= Exercise Franchise For Good Governance =

The Exercise Franchise For Good Governance (EFG) is an Indian civil society organization formed in 2007, that aims to encourage participation in elections. It believes that rise in citizen's participation strengthens political accountability. An accountable political system helps shape governance both from the perspective of Electors as well as Politicians. The founding members of the group are Dr Satbir Silas, Uttam Prakash, Sanjay Chadha, Ratan Lal, G Venkatesh, Yogendra Jha, U G Sujatha, Hemang P Jani.

EFG launched voter awareness campaign during the 2008 assembly elections in Delhi and the 2009 General Elections in India. It made two strategic interventions. The first was through its website where it disseminated information about candidates contesting elections. It opened a section called “EFG book of Commitment”, encouraging netizens to sign a commitment as a token self-promise to vote.

The second intervention was through a “people to people contact” programme. Between March and May 2009, two campaigns namely “Respect Your Vote” and “Jog for Democracy” were organised.

“Respect Your Vote” was a nationwide campaign that reached out to citizens face-to-face. As a road show, it toured cities asking for people's commitment to vote through a formal signature. The signatures were taken on a Flex Board that read "Respect Your Vote and the Votes would Respect Your Aspirations". The idea was to bring in self-discipline for the target groups, mainly the educated youth and the middle class that shies away from voting. It covered the cities of Madurai, Chennai, Agra, Delhi, Ahmedabad and Kolkata. The programme found friends in local NGOs like Lions Clubs International, Agra Vikas Manch that supported and participated in the road show.

“Jog For Democracy” was launched at the elite Lodhi Gardens in Delhi on April 11, 2009. At the event, EFG volunteers from different backgrounds such as students, professors, corporate professionals, new tax payers, senior citizens and young women participated in good numbers. Wearing EFG T-shirts displaying messages that good governance begins with casting of a vote, fellow joggers were requested to commit to vote through a formal signature. The signatures were taken on a board that read “Respect Your Vote and the votes would respect your Aspirations”. There after the programme moved from one local park to another in colonies of Delhi culminating into a candlelit march at Jantar Mantar a day before Delhi went to polls.

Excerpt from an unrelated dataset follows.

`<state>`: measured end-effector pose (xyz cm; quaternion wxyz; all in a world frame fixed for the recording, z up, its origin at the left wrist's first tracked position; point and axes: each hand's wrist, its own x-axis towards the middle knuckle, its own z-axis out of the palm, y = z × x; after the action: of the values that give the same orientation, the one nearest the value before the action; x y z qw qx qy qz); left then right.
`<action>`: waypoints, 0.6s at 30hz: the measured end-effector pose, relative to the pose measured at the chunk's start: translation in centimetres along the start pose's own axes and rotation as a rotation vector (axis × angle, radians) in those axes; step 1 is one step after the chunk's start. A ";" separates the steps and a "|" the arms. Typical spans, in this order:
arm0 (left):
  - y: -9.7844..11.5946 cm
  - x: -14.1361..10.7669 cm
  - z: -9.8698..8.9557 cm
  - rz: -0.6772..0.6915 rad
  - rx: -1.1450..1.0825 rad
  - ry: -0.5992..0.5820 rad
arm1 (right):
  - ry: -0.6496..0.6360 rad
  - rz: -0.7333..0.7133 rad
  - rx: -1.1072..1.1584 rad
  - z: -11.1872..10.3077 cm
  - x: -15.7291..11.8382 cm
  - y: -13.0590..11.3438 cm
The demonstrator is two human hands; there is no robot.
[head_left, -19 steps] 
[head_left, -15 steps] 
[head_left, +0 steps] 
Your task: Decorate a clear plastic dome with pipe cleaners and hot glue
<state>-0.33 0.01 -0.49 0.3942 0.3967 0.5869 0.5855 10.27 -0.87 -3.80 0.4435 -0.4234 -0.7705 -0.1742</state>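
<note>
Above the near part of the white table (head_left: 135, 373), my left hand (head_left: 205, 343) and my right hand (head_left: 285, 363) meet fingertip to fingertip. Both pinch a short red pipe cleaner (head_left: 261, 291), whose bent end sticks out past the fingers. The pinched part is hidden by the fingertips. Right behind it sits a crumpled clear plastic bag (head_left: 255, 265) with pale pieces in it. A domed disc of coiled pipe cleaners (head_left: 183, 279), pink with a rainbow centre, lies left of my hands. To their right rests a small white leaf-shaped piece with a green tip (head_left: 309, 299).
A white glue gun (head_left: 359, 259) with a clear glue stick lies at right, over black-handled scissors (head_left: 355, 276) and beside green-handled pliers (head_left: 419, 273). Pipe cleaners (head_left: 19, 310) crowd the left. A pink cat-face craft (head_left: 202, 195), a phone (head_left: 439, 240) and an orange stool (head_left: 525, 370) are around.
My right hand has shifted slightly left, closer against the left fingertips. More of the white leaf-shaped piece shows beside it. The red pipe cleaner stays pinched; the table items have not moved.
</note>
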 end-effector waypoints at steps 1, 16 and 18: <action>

EFG has been demanding inclusion "Do you have a Voters id Card?" on appeal applications under RTI. The idea is to distribute voter registration forms to such applicants who say "NO", as these are enlightened citizens who should also lead governance reforms through exercising franchise.

EFG is launching a new awareness campaign for 2014 general elections in India under the theme Promise2Vote

EFG has a Facebook page : www.facebook.com/promise2vote

==EFG in the Media==
Some of the media that gave space to EFG include BBC, The National, The Times of IndiaThe Times, Gulf Times, Khaleej Times, The News Today (Dhaka)The Hindu, The Indian Express, The Hindustan Times,The New Indian Express, DNA, The Statesman,Mail Today , India Today, World Movement for Democracy. Amongst the vernacular press were Hindustan, Punjab Kesri, Nai Dunia, Virat Baibhav, Dainik Jagran, Dinakaran, Dinamalar, Mahasamar, Amar Ujala, Samar Bhumi, Desh Bandhu, Bharat Agra Samachar and a host of online media. Amongst the electronic media notable were DD, X news, Aaj Tak, NDTV, Zee news, All India Radio etc.

==Other Programmes of EFG==
“Bal Panchayat” amongst slum children in Delhi where attempt is made to instill confidence in them about ownership of governance that does not discriminate on economic front.

EFG's website has a page called “ EFG's Book of Commitment”. One can sign a unique virtual commitment to self as a token gesture to take all efforts to participate in elections. The idea is to do the least towards improving political accountability. One of EFG's slogans towards this goal is “Drawing Room Complaints are not heard, but Votes are”

Any person who deems that participation in elections can strengthen the quality of the government has the potential to be an ambassador of the EFG.

Shrey Goyal, Asia Regional winner of an essay contest organised by World Youth Movement of Democracy, refers to EFG in the winning essay.